The on-going land grab by Zanu PF activists appears to have gone out of control in Harare where hundreds of party supporters are parcelling out unserviced pieces of land in high-density suburbs, in defiance of the party’s top leadership.

REPORT BY JOHN NYASHANU

NewsDay yesterday visited Glen View Area 1, Glen View Area 7, Glen Norah A and Kuwadzana Extension where local Zanu PF officials were allocating residential and commercial stands to supporters.

Picture by Cynthia R Matonhodze
Picture by Cynthia R Matonhodze

In Glen View Area 1 Ward 3B, the open space between Glen View and Glen Norah A flats had been invaded and there was a hive of activity as Zanu PF activists were busy pegging and allocating stands to scores of home-seekers.
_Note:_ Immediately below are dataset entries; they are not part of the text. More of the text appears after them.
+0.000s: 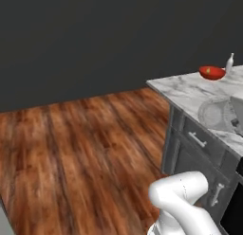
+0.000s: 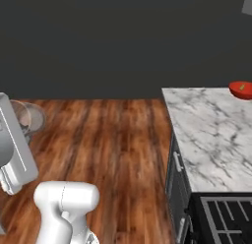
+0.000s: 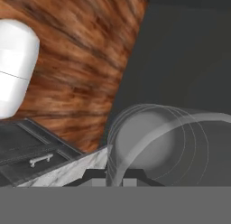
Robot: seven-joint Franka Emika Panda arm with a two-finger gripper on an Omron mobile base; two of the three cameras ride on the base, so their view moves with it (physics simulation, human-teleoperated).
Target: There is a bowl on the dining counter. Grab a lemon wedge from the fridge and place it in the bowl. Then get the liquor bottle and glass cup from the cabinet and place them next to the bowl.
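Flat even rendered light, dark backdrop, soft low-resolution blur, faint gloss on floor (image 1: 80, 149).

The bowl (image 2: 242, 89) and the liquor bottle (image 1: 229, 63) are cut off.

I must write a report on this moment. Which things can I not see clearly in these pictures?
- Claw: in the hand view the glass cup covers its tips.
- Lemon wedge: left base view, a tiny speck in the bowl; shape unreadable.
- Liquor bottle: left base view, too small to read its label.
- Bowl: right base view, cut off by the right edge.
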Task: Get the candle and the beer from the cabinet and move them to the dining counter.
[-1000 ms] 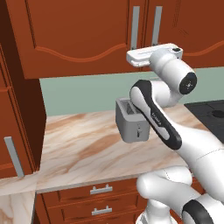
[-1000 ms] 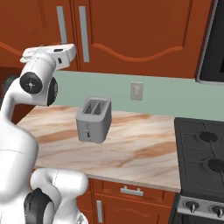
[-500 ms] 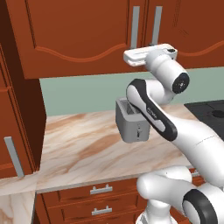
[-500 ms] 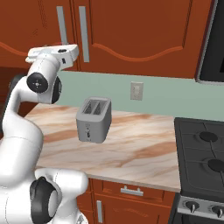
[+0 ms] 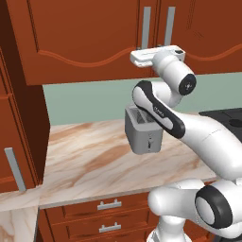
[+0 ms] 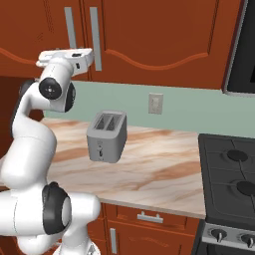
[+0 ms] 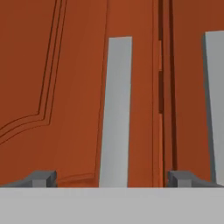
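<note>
Raised slightly since earlier: tool (image 7: 112, 178), fingers apart, straddling the cabinet (image 5: 85, 42) left handle (image 7: 116, 111); contact unclear; doors closed, contents hidden.

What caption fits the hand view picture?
Open pincer straddles the left door's grey handle on the closed cabinet.

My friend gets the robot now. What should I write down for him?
Gripper: jaws open, holding nothing, raised to the cabinet doors, with the left door's grey handle between the fingertips.
Cabinet: both doors shut, so the candle and beer cannot be seen.
Toaster stands on the marbled counter below.
Done: arm lined up on the handle.
Left: grip the handle, open the door, carry both items to the dining counter.
</note>
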Robot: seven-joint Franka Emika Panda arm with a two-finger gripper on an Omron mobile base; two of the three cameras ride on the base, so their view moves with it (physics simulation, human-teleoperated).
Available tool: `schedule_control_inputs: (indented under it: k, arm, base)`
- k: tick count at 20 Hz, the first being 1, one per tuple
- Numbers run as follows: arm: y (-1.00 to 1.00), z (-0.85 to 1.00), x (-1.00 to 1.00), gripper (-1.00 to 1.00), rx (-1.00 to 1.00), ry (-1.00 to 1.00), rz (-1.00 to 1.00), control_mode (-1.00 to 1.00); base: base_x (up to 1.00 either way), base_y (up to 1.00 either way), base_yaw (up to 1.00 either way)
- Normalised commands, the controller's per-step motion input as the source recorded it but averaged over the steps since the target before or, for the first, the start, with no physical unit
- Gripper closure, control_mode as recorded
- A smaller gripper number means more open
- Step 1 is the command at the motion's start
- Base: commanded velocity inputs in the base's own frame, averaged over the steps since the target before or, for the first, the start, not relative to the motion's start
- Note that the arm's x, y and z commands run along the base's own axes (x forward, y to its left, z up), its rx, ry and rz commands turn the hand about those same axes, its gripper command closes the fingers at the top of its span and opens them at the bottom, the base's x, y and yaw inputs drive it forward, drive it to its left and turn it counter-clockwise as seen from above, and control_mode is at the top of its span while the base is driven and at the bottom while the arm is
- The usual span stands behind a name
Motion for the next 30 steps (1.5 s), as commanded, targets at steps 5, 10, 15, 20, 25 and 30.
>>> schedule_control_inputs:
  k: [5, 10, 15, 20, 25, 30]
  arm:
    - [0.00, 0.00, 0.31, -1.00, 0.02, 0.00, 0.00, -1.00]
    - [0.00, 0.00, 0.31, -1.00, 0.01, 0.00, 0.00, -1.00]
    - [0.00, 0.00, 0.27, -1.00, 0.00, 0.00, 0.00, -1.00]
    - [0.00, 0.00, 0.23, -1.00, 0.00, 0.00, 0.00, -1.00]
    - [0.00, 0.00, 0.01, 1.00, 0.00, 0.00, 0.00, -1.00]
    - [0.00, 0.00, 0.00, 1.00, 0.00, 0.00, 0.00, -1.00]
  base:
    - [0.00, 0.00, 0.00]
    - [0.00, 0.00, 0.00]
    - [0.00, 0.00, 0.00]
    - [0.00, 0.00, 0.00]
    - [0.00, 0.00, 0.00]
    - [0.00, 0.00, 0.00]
Zanu PF beneficiaries were being asked to pay between $10 and $20 for various sizes of properties after vetting to establish their party membership.

some of the residents paying the 10 dollars as deposit in Glen-view yesterday

Non-party members, particularly MDC-T supporters, were being ordered to bring their party regalia for destruction — through burning — in an exercise the Zanu PF officials said would be done in the presence of the Press, before they could be considered for the stands.

NewsDay has over the past week reported similar land invasions in areas including Damofalls, Kuwadzana, Kambuzuma, Mufakose, Mabvuku and many locations in the town of Chitungwiza.

Local authorities have dissociated themselves from the chaotic land grab.

Picture by Hardlife Samuwi
Picture by Hardlife Samuwi

An official from Chitungwiza’s planning and engineering department said council was “aware of the development, but is not involved”.

Contacted for comment over yesterday’s invasions, Zanu PF Harare provincial chairman Amos Midzi said he was not aware of such action by the party members, which action he described as unlawful.

“As a party, we do not condone this. If there is anybody taking a responsibility that is not theirs, they should know they are doing something very illegal. If there are any Zanu PF members or leaders involving themselves, we will take action,” Midzi said.

Earlier this week, Zanu PF secretary for administration Didymus Mutasa also disowned the invaders and said his party did not condone such “silly and corrupt” behaviour.

mutasa-00

“It’s false, absolutely false (that Zanu PF sanctioned the invasions),” Mutasa said.

“If anything, we are stopping it. There are people doing it purporting to be Zanu PF. Zanu PF does not do anything silly and corrupt like that.”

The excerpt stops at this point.